Israel has effectively depopulated southern Lebanon with evacuation warnings it says are meant to avoid civilian casualties from its incursions. It says no one will be allowed back as long as Hezbollah remains a threat. The Israelis say they intend to raze what they describe as “terrorist infrastructure” in frontline Lebanese villages, raising the prospect that Israel will destroy homes in parts of the buffer zone abutting the border and prevent them from being rebuilt.

On April 14, the US hosted the first direct talks between Israel and Lebanon in decades. The two agreed to a ceasefire, though Hezbollah was not party to it. According to the US, they agreed to work toward a normalization of ties; the establishment of “genuine security” along their border, recognizing that non-state militias “must be curtailed”; and the official demarcation of their border, where contested points have been exploited by Hezbollah.

The countries’ envoys have met repeatedly in Washington, extending their ceasefire. But despite conducting their first face-to-face peace negotiations in decades, an agreement on concrete actions has yet to materialize. Lebanon has urged Israel to cease its offensive in and withdraw its troops from the country. Israel says Hezbollah must first be disarmed.

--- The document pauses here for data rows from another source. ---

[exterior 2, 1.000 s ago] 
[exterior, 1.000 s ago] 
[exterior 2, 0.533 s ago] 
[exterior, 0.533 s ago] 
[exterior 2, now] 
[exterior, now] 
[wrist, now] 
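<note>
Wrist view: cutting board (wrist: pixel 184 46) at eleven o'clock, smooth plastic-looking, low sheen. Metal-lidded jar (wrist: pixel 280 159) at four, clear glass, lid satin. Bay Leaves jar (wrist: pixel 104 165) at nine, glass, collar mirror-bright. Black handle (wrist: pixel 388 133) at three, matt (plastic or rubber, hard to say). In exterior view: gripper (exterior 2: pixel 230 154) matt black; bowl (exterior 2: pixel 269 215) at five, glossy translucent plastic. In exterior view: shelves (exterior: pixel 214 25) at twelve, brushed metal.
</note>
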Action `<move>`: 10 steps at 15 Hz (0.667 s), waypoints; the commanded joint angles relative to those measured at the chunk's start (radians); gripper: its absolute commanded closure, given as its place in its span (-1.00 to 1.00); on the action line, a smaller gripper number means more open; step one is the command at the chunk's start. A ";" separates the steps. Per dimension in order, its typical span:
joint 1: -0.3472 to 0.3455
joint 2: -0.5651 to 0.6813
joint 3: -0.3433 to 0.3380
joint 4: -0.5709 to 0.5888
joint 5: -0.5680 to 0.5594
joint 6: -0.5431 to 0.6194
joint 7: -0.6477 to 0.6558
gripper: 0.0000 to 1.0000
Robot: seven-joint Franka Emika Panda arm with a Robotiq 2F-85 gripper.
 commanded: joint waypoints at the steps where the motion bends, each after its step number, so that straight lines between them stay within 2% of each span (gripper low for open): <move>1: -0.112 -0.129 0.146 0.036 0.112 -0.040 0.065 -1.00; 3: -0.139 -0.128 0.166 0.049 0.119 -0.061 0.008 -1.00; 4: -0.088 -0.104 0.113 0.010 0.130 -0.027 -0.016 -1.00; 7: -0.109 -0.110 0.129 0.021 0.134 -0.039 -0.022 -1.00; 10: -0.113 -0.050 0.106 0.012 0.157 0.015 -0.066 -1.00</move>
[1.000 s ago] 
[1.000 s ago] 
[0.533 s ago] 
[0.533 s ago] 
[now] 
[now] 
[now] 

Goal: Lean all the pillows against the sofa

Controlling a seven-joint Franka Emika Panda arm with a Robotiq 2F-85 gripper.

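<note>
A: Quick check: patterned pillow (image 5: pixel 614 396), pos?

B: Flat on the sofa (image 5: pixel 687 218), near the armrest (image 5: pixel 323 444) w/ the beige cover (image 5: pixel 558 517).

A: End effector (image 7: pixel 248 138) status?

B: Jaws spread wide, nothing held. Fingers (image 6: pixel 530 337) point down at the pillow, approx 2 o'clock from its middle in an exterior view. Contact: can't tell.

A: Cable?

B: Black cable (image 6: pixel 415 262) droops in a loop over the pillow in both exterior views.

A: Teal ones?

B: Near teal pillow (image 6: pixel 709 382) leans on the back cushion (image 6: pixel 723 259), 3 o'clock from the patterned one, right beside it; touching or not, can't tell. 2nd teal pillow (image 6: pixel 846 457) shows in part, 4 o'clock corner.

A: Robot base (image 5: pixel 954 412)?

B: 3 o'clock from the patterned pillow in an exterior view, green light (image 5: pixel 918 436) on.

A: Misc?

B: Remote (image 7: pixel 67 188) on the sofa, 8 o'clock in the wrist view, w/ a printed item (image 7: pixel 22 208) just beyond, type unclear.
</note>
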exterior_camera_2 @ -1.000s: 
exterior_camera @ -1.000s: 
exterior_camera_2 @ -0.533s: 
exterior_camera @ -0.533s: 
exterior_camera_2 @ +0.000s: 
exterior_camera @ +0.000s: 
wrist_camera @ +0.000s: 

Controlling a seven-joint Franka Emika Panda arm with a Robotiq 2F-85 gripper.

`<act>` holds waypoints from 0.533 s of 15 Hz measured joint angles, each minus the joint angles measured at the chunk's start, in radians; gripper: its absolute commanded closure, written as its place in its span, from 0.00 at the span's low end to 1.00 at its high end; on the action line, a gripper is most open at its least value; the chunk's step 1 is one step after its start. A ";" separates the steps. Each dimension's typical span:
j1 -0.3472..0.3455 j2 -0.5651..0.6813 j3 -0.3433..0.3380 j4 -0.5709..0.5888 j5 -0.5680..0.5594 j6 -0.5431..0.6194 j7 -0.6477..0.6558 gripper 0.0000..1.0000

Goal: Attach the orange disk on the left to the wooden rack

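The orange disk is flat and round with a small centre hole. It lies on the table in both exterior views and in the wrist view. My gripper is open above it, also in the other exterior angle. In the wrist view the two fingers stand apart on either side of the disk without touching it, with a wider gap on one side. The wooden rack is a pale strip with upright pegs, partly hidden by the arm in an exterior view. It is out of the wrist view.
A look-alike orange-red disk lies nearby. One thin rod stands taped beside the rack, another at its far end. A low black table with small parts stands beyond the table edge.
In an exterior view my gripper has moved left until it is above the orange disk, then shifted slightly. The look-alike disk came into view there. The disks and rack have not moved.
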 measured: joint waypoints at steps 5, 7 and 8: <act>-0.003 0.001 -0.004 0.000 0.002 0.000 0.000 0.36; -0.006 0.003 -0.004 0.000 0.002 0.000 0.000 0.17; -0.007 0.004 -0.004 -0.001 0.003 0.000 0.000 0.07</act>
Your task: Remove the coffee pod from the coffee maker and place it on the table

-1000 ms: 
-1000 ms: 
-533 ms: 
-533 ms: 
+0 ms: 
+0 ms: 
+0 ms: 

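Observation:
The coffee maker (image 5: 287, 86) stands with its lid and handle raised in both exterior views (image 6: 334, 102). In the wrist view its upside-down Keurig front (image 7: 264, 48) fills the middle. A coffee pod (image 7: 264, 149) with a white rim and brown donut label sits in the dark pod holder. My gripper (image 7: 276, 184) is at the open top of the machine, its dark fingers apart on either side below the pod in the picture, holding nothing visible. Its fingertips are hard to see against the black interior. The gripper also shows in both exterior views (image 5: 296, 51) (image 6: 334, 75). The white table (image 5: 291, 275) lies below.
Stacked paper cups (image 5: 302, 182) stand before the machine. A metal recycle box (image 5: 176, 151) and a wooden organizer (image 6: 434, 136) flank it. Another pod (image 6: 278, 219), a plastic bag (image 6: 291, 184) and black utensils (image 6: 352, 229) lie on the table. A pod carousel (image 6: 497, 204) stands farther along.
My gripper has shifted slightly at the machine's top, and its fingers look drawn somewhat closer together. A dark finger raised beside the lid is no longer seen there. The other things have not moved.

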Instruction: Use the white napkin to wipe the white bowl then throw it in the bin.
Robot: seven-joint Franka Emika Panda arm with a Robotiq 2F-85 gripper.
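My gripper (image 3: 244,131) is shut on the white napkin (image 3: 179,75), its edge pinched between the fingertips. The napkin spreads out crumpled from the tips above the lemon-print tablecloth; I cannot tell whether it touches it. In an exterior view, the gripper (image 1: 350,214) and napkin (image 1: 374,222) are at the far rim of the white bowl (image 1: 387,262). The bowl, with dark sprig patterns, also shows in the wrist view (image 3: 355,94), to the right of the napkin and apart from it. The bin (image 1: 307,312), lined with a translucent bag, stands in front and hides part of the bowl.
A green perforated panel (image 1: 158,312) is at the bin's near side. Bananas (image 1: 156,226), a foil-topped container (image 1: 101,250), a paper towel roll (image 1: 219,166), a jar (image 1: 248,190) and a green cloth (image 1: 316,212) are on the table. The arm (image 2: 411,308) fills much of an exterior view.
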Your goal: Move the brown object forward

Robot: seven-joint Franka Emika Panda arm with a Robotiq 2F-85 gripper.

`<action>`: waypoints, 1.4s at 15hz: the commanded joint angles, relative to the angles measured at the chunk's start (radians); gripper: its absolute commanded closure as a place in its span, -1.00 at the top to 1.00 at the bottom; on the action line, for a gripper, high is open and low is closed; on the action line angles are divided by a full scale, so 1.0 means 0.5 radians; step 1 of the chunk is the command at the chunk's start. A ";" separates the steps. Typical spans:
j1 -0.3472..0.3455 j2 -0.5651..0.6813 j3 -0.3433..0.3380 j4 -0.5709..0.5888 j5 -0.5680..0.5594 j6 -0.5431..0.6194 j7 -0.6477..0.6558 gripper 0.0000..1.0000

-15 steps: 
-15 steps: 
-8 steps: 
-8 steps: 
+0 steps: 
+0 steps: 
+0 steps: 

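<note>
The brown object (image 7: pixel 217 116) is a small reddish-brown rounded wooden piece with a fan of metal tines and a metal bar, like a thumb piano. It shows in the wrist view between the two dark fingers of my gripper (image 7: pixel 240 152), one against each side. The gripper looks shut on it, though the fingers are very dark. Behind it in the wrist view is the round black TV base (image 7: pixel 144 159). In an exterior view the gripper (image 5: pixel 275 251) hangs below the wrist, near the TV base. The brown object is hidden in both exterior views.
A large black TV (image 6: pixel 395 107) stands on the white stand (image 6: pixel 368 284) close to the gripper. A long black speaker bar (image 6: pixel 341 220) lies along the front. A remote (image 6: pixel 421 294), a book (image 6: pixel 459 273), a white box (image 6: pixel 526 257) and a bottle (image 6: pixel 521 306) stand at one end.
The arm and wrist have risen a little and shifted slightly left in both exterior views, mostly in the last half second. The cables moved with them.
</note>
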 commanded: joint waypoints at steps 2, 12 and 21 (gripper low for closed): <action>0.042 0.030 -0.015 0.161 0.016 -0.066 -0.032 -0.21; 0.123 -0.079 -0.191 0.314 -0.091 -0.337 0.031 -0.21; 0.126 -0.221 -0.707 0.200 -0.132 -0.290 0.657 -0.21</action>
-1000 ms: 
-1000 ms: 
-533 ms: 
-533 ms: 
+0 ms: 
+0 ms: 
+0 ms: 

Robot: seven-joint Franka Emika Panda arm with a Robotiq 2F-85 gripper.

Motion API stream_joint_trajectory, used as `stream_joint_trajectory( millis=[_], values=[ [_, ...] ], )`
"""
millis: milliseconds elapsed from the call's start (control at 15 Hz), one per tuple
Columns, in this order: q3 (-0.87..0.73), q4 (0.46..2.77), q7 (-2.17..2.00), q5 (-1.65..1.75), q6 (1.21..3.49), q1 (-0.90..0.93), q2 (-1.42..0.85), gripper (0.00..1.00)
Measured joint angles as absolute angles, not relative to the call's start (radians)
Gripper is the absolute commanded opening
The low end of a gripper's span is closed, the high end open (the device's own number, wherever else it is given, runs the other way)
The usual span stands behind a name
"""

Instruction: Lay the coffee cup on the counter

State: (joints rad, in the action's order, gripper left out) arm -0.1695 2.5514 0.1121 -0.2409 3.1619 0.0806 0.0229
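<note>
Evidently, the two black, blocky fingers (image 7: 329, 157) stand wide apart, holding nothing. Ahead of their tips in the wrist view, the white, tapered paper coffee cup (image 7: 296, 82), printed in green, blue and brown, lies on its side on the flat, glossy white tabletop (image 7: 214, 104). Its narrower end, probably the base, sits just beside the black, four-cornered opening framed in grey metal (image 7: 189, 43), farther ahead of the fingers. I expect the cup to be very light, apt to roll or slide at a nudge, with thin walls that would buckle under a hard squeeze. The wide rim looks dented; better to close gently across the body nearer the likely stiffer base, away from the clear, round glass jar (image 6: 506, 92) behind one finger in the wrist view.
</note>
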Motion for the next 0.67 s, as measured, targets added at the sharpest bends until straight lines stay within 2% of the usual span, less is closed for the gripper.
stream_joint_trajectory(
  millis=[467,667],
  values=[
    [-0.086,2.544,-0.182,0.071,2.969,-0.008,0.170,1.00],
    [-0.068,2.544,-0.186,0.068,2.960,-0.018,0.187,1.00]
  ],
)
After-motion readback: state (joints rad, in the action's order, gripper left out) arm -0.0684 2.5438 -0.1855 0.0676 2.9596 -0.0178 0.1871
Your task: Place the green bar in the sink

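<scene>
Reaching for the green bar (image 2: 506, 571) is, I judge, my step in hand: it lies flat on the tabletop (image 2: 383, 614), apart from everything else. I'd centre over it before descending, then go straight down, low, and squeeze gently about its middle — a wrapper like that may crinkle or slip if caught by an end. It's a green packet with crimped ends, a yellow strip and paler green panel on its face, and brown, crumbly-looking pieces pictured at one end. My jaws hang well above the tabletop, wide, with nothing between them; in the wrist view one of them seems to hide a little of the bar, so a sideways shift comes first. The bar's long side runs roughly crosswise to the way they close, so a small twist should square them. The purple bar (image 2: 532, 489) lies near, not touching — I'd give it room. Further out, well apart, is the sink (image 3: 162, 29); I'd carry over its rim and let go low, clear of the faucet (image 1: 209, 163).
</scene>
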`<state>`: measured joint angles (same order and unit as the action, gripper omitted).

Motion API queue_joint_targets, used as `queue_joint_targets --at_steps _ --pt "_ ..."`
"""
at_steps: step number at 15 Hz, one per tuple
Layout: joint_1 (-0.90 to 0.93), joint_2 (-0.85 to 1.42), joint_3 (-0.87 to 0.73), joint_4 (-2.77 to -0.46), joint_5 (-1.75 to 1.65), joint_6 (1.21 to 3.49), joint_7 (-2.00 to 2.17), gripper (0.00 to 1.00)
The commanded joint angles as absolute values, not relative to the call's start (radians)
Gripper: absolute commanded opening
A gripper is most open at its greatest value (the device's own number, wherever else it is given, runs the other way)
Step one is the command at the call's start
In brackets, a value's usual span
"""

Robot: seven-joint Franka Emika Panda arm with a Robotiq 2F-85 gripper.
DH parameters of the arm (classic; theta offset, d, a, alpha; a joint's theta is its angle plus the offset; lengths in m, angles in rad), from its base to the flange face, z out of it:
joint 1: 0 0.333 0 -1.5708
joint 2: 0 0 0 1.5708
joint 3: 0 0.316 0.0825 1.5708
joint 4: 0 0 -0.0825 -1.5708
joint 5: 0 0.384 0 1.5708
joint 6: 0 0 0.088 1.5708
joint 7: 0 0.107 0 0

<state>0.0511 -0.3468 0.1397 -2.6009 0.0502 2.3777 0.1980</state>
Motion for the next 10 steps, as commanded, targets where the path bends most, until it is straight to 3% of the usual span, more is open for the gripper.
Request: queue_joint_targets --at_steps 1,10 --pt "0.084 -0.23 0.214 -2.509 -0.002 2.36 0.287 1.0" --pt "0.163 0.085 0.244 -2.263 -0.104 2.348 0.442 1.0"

What is Hezbollah’s position inside Lebanon?

Hezbollah is still a powerful force in Lebanon, as shown by the government’s failure to follow through on its plan to disarm it. The weakness of Lebanon’s army left the government little choice after Hezbollah threatened civil war.

The group isn’t just a militia, it’s also a political party. Its alliance with the Shiite Amal Movement, headed by Parliament Speaker Nabih Berri, ensures that together they represent most of the country’s Shiites. From 2018 until 2022, together with allies, Hezbollah held a majority in Lebanon’s parliament. The group’s large social-services network helps shore up support within the Shiite community.

Yet the landscape is changing. The government banned the groups’ military and security wing, and the Justice Ministry even proposed issuing an arrest order for Hezbollah’s leader Naim Qassem. In late March, the government went so far as to strip the Iranian ambassador of his credentials. President Aoun told CNN Lebanon in early June it was unacceptable that Iran was using Lebanon as a “bargaining chip” in its negotiations with the US. Addressing Iran, he said, “You are not trying to help us.”

It’s difficult to gauge support for Hezbollah among Lebanese Shiites these days. Publicly, many voice their undying loyalty to the group, while privately some express frustration with the repeated bombings and displacement that result from Hezbollah’s attacks on Israel.